▶ Exercise goal
How many lines in the listing below hold the word "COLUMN"? Answer with the number only.

--------

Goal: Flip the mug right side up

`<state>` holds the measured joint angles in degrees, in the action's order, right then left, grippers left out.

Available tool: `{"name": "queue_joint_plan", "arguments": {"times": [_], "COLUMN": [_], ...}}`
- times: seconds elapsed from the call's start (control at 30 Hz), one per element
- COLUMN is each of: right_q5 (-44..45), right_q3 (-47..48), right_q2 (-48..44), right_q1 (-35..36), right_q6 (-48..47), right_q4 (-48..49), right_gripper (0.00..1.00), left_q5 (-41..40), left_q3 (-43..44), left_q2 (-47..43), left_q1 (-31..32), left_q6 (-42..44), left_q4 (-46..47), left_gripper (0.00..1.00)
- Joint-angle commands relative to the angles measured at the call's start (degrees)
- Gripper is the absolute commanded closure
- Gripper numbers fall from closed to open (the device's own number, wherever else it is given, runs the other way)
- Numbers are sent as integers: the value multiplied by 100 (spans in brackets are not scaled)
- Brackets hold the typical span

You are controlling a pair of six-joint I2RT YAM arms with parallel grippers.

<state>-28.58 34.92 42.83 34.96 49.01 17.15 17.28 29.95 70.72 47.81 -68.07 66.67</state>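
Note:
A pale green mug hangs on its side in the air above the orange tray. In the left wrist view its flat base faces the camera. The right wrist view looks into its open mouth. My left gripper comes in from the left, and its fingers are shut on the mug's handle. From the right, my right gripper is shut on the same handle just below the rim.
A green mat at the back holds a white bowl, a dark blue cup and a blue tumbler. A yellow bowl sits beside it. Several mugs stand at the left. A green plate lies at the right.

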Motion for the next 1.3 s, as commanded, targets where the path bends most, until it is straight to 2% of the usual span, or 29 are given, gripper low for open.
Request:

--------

▶ Answer space
2